As all blocks, other than the block containing the root inode, are found via the root inode, none of the changes written to permanent storage are visible on permanent storage until the root inode is updated. The root inode is updated by a process called a consistency point, in which all dirty blocks not yet written to permanent storage are written to permanent storage, and a new root inode is written out, pointing to the blocks in the new version of the inode file. At that point, all of the changes to the file system are visible on permanent storage, using the new root inode. The NVLOG entries for changes that are now visible are discarded to make room for log entries for subsequent changes.
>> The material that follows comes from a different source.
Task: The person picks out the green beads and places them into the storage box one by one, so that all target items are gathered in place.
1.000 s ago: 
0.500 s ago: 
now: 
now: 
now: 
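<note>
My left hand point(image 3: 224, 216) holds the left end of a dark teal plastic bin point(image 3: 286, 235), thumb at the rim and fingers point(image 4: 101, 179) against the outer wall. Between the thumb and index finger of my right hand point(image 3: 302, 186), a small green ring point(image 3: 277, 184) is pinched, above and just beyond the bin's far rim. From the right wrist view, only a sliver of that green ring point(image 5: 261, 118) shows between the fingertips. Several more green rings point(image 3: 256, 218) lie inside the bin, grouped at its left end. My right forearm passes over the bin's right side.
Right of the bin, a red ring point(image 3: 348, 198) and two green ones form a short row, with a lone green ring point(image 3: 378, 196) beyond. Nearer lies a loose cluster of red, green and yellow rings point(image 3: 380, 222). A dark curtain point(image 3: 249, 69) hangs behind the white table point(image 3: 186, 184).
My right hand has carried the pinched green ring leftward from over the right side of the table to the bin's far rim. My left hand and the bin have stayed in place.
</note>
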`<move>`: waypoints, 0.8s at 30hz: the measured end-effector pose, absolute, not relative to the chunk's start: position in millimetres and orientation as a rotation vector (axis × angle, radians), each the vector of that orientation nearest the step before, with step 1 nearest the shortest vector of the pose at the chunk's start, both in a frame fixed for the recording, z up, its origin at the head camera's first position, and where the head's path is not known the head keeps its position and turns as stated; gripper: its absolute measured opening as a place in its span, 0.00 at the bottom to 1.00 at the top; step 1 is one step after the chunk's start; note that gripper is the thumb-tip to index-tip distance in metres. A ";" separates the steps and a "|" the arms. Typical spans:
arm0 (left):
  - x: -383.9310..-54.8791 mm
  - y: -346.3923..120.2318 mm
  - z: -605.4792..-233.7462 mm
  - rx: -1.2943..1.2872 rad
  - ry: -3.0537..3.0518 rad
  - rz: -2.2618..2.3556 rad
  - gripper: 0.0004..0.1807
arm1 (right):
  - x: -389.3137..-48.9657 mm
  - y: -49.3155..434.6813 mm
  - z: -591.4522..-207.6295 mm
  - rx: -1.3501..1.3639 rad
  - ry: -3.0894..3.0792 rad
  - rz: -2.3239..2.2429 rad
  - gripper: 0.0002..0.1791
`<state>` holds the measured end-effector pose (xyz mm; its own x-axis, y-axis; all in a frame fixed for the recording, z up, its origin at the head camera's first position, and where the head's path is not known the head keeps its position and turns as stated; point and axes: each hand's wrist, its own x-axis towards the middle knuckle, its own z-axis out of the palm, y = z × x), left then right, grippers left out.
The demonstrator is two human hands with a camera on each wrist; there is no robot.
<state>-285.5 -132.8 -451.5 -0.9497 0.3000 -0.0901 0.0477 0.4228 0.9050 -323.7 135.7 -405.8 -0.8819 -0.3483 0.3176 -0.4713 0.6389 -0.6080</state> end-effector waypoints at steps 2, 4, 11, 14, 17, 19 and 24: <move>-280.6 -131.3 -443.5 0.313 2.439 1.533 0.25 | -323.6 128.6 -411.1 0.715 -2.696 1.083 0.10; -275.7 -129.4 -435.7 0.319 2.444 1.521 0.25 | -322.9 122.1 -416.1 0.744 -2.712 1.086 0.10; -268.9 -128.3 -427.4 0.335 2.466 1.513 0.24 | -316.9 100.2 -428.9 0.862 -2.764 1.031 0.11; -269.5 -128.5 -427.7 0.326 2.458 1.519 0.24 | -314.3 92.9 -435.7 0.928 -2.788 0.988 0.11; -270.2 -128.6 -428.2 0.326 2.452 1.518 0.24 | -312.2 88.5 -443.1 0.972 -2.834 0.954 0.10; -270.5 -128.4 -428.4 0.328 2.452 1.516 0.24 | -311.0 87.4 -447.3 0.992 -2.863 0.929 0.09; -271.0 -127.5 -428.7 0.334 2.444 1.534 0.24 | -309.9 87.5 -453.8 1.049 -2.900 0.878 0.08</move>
Consistency points are performed periodically or if the non-volatile memory is close to being full of log entries.

If the server crashes before all changes to a file system have been made visible in a consistency point, the changes that have not been made visible are still in the NVLOG; when the server reboots, it replays all entries in the NVLOG, again making the changes recorded in the NVLOG, so that they will not be lost.

As discussed above, WAFL does not store data or metadata in pre-determined locations on disk. Instead it automatically places data using temporal locality to write metadata alongside user data in a way designed to minimize the number of disk operations required to commit data to stable disk storage using single and dual parity based RAID.

Using a data placement based on temporal locality of reference can improve the performance of reading datasets which are read in a similar way to the way they were written (e.g. a database record and its associated index entry), however it can also cause fragmentation from the perspective of spatial locality of reference. On spinning HDDs this does not adversely affect files that are sequentially written, randomly read, or are subsequently read using the same temporal pattern, but does affect sequential read after random write spatial data access patterns because of magnetic head could be only in one position at a time to read data from platter while fragmentation does no effect on SSD drives.